Wednesday, September 5, 2012
Pima Canyon Wash, South Mountain Park, Phoenix, AZ.
South Mountain Park is located within the city limits of Phoenix and is often touted as the world's largest municipal park in the world. Not sure how true that might be, but it is a very large park encompassing approximately 16,500 acres. This is a 'desert' mountain park and is covered with trails, some as long as 17 miles for the entire loop. It is very popular with hikers and it provides some awesome views of the city of Phoenix and surrounding areas. Since it is so big, there is a lot of wildlife within the area and you never know what you might see. I have one spot that I frequently go to as it is easy access for me and it provides a lot of diversity in plant and animal life, and that place is Pima Canyon Wash. I find the bird life can sometimes be wonderful especially during migration season. In the summer this place is very hot and one should never tackle some of the hiking trails without carrying an ample supply of water. Due to the heat I do avoid hiking there in the summer, but since we have had some decent monsoon rains recently and the mountain area has taken on a green hue instead of brown, I was curious as to what the bird life might be, so I ventured out last Sunday to check it out. That turned out to be a great idea as I had a great time and observed some wonderful birds in the process.
The first birds that I encountered before the sun had even cleared the hills in the east, were Loggerhead Shrikes. They were very vocal and I saw 2 and heard maybe 2 or 3 more in Pima Canyon Wash. I know they have been breeding in this location in the past, so I think it is a good bet they were successful in breeding once again this year. This photo was taken before sunrise, so it really does not show off how strikingly handsome these birds really are. About the same time a Ladderback Woodpecker flew into the small tree near to me and offered me a great view of him.
As I worked my way up the trail Gambel's Quail were calling from every direction and a couple of them apparently was not aware of me standing there so I was able to capture a photo of one that was not running. These birds are usually very alert to their surroundings and do not allow easy photos by standing out in the open. They are very cautious at all times.
One of the most common birds to be found is the Black-throated Sparrow, but I think most people are not even aware of their presence as they tend to forage on the ground and under trees.
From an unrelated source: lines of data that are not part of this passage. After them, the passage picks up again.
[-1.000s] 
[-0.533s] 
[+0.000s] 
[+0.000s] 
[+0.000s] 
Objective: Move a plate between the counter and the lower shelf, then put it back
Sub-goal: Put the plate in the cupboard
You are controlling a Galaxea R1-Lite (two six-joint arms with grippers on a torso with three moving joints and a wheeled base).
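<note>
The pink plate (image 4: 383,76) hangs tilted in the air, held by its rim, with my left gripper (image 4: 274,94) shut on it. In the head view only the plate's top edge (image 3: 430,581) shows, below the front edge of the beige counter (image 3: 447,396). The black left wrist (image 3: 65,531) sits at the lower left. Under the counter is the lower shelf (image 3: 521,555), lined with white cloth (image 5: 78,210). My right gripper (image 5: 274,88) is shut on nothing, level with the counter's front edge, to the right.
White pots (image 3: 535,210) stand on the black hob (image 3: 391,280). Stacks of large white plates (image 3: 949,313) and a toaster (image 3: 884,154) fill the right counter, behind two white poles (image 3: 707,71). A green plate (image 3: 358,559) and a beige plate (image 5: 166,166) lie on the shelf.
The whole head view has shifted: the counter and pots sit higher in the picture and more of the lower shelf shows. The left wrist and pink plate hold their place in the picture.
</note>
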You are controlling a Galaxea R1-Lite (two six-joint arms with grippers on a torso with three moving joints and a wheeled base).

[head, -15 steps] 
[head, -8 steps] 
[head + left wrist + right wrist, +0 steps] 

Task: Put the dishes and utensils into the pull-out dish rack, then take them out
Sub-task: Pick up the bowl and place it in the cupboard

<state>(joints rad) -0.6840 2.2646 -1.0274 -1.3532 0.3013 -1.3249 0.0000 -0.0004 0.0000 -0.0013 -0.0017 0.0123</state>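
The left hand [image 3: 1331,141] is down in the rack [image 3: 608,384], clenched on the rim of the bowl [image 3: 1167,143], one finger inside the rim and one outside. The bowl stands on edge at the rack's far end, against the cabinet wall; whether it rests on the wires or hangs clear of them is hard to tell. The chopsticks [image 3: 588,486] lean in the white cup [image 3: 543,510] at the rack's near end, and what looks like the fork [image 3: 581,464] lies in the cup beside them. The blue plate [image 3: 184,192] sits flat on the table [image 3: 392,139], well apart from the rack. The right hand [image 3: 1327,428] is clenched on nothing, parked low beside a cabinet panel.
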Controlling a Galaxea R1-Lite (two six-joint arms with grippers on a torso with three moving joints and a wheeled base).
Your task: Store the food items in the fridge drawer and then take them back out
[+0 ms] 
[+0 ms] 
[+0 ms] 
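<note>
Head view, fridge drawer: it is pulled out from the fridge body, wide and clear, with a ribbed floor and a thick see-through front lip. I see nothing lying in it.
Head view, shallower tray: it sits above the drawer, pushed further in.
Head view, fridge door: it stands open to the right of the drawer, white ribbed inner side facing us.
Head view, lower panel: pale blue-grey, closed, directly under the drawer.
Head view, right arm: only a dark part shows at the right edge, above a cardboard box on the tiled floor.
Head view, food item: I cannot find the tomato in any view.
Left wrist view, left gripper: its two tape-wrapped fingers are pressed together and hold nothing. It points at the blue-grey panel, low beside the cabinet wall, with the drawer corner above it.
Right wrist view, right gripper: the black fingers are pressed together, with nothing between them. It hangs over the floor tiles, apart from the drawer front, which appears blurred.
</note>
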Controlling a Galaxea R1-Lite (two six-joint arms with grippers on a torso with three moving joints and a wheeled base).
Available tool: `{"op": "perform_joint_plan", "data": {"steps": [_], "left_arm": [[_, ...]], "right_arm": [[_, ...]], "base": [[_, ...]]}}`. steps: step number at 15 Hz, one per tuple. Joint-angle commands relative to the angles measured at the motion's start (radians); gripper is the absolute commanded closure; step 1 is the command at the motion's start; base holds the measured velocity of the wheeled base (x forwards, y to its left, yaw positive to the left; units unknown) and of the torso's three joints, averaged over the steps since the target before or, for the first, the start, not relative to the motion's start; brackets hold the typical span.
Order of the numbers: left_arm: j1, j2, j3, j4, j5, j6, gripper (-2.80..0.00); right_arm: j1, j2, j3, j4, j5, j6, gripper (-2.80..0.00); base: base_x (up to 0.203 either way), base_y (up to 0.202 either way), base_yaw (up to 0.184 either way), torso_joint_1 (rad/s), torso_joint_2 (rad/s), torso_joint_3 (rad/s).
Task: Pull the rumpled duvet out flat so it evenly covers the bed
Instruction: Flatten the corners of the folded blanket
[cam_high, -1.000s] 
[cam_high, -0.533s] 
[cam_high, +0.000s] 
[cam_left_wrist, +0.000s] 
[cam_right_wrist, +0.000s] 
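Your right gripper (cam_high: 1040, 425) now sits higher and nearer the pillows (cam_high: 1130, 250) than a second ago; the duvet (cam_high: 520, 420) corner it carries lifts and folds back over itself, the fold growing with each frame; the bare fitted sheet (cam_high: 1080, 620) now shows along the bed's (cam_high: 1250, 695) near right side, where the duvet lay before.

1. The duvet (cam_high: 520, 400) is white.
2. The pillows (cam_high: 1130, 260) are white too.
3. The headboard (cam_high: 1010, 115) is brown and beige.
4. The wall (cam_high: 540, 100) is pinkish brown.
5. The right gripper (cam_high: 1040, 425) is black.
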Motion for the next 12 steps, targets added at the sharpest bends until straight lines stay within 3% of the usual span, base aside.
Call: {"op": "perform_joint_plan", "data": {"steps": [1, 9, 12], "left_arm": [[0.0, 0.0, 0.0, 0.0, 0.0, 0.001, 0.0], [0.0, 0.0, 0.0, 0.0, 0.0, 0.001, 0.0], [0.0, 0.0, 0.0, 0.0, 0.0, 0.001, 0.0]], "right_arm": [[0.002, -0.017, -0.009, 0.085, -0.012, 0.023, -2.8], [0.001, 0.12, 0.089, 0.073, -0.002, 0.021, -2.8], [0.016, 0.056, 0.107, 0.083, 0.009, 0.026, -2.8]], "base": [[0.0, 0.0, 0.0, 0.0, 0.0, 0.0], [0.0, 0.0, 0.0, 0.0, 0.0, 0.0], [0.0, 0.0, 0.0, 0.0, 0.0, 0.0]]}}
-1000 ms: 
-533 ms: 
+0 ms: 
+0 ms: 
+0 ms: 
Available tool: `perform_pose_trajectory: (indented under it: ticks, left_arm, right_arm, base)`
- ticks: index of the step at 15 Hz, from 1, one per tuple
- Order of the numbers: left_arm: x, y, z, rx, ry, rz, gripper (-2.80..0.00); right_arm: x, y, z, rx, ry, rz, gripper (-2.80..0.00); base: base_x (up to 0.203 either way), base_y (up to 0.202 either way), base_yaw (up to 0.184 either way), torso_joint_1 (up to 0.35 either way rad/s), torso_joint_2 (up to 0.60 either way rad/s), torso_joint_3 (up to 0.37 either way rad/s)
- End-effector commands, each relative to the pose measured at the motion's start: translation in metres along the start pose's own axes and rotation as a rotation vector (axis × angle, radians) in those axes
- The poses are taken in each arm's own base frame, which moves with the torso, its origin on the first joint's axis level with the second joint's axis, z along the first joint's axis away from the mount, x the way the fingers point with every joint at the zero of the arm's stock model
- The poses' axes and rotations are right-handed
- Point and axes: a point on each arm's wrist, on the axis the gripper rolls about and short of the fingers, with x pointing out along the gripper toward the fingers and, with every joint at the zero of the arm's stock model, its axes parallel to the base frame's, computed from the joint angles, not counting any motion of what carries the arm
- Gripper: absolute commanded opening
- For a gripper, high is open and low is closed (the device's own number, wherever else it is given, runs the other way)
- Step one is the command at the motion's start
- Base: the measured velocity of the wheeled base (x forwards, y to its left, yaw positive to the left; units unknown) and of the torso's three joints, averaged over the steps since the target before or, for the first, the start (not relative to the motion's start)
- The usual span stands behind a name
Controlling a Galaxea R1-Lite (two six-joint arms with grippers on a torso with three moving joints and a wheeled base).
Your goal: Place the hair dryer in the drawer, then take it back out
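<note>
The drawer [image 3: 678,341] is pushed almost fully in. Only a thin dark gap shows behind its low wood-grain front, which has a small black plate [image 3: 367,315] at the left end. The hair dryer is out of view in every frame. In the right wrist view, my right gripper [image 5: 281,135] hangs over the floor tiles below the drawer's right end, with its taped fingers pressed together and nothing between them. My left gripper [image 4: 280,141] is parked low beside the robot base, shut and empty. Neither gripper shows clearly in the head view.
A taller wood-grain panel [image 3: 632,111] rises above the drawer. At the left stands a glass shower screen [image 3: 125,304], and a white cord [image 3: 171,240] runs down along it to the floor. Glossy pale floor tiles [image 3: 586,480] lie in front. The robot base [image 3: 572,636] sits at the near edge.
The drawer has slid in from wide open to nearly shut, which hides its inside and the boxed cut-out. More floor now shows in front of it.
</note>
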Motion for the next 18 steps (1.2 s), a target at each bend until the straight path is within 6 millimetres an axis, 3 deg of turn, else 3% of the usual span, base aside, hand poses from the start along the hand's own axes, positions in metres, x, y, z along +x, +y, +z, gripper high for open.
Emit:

No question how or why they got their name! Just a very dapper looking bird even though they are black and white with shades of gray and brown. I had 2 different individuals pose for me at 2 different spots.
Another fairly common bird in this area is the Black-tailed Gnatcatcher, but once again most people probably are not even aware they are there. They are even smaller than the Black-throated Sparrows and flit about in the mesquites snatching tiny insects in and around all the leaves. This is one of my favorite birds in this park as they are just so energetic and quite a lot of fun to watch.
Further on up in the wash is where I ran into some unexpected but wonderful migrants; Warbling Vireo, Orange-crowned Warbler and a Nashville Warbler. The Nashville Warbler did not want to pose for me, so I did not get any shots of it worth posting. But the other 2 really made up for it.
Once I reached my limit in the wash, I turned around and headed back and just before I arrived at the main trail that everyone else was hiking and biking, I got the biggest surprise of the hike and one that got my adrenalin pumping a bit faster. Scary to some and one thing to treat with caution, but when I make a find like this, it is really a wonderful thing to see the wonder of nature. This Rattlesnake was coiled up nice and calm on the path, so I stopped, took a couple of photos and found a way to navigate around it. Not exactly sure which species of rattlesnake this might be, but have been told by a very knowledgeable person that it is a Speckled Rattlesnake, which I tend to agree with. One other person suggested it might be a Tiger Rattlesnake. Really does not matter, I just like finding it!
Finally I got back to the trail head area and headed to the rock cliffs before I headed home. I just had to see the wonderful pair of Great-horned Owls that have resided now for 2 years in this canyon/wash. I know that last year they bred here as I saw them with a fledgling, so it is nice to know that they have found a safe haven to call home and raise their young.
With the fall season approaching and the temps starting to fall, this is a great place for back to nature and getting some great exercise in the process. I know I will visit it more on weekends again.